Netflix

Criticism of Modern Movies

We’ve all heard it before, but we just can’t get it out of our heads. Today’s movies make us feel dumb. Paulina Borsook joins the chorus and condemns contemporary cinema by praising movies of the 60s and 70s:

They were movies made for adults, even if they had been mainstream movies and/or nominally rated PG. They made presumptions about the intelligence of their audience, didn’t need things to be boldly spelled out, and they were predicated on the assumption that their audience was capable of making inferences. No semaphoring! No high-concept! Satire as opposed to scatology! Shades of gray in motive and character! Minimum numbers of car crashes! No fish out of water! No hilarious mixups!

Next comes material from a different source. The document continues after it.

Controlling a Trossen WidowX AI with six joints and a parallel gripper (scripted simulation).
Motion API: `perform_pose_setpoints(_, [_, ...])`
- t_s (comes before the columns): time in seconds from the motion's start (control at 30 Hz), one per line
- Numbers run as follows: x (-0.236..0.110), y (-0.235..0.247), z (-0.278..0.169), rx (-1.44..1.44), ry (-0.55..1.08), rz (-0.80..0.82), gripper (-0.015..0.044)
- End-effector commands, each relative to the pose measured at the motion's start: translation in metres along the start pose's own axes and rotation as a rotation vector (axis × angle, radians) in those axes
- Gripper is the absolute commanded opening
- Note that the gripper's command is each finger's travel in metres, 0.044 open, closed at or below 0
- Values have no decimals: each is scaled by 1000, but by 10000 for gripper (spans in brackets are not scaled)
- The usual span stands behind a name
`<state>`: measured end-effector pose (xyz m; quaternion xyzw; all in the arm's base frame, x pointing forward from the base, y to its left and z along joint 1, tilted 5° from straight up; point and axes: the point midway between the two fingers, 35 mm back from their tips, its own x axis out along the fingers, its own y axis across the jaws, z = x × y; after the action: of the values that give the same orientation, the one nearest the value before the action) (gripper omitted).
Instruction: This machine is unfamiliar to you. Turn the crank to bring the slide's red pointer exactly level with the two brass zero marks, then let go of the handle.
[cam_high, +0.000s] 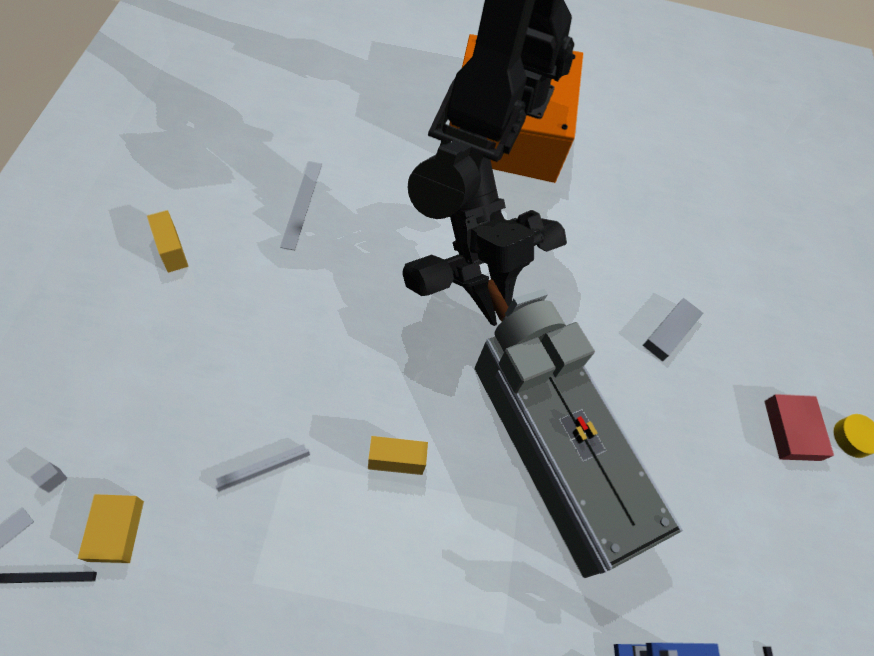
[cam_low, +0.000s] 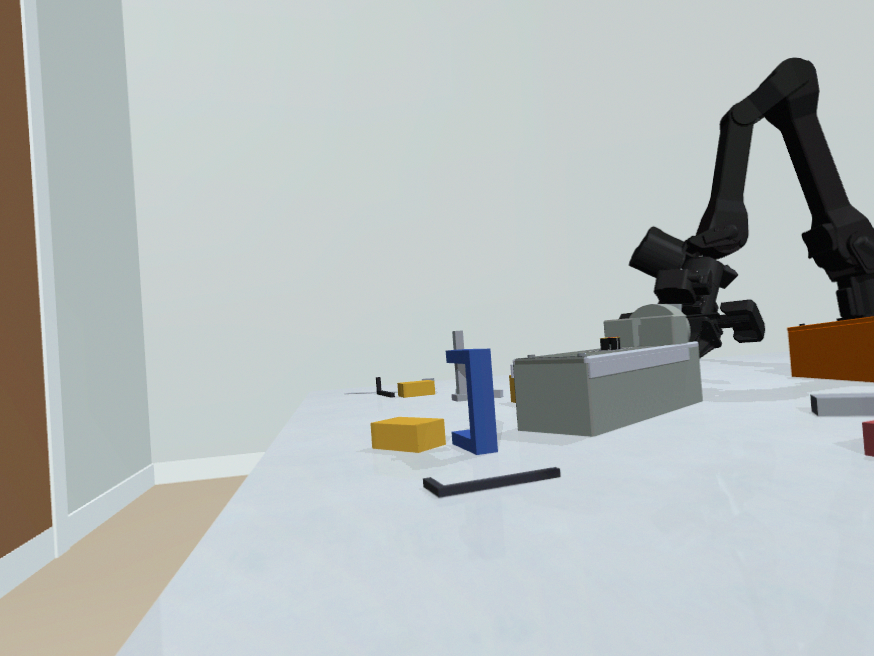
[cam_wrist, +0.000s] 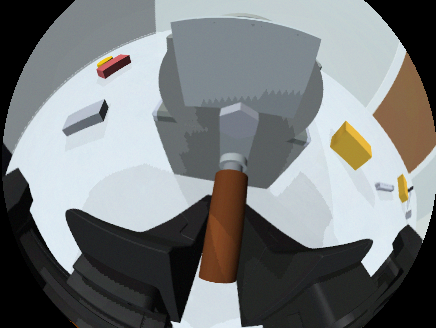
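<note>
A grey machine lies on the table, with a round hub at its arm-side end. The red pointer is by the slot on top, small and slightly toward the hub from the midpoint of the brass zero marks. My gripper is shut on the brown crank handle. In the wrist view the crank arm runs down from the hub centre to the handle, and a grey plate stands above. The handle is hidden in the exterior view.
The orange base is behind the gripper. A grey block and a red block lie right of the machine in the top view. A yellow block lies left of it. A blue bracket stands past its far end.
</note>
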<state>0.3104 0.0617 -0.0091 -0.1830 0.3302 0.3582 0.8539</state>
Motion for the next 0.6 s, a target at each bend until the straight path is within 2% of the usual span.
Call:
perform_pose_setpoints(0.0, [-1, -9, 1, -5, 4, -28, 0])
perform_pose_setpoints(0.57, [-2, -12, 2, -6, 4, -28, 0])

Interestingly, she also found praise for The Interpreter:

The female characters didn’t simper, and didn’t seem like 30 going on 13 (hey, wasn’t there…). They were about themselves, subject rather than object.

The male characters had interior lives that made them seem human, creatures capable of emotional nuance.

So what else does she recommend? She’s made a list. Interestingly, all of this appears at GreenCine.com, a Netflix competitor I’d not heard of before it got a recommendation at O’Grady’s PowerPage.

Peerflix

Ross Rubin at Engadget just alerted me to Peerflix

…which can be described on a basic level as eBay meets Netflix. Peerflix resembles many online DVD stores, but it neither rents nor sells DVDs. Rather, it depends on a community of users willing to trade DVDs they have for DVDs they want. There are no subscription fees. Peerflix charges a 99-cent transaction fee and senders are responsible for the postage charge of 37 cents for the mailers that the company distributes. Behold the $1.36 DVD.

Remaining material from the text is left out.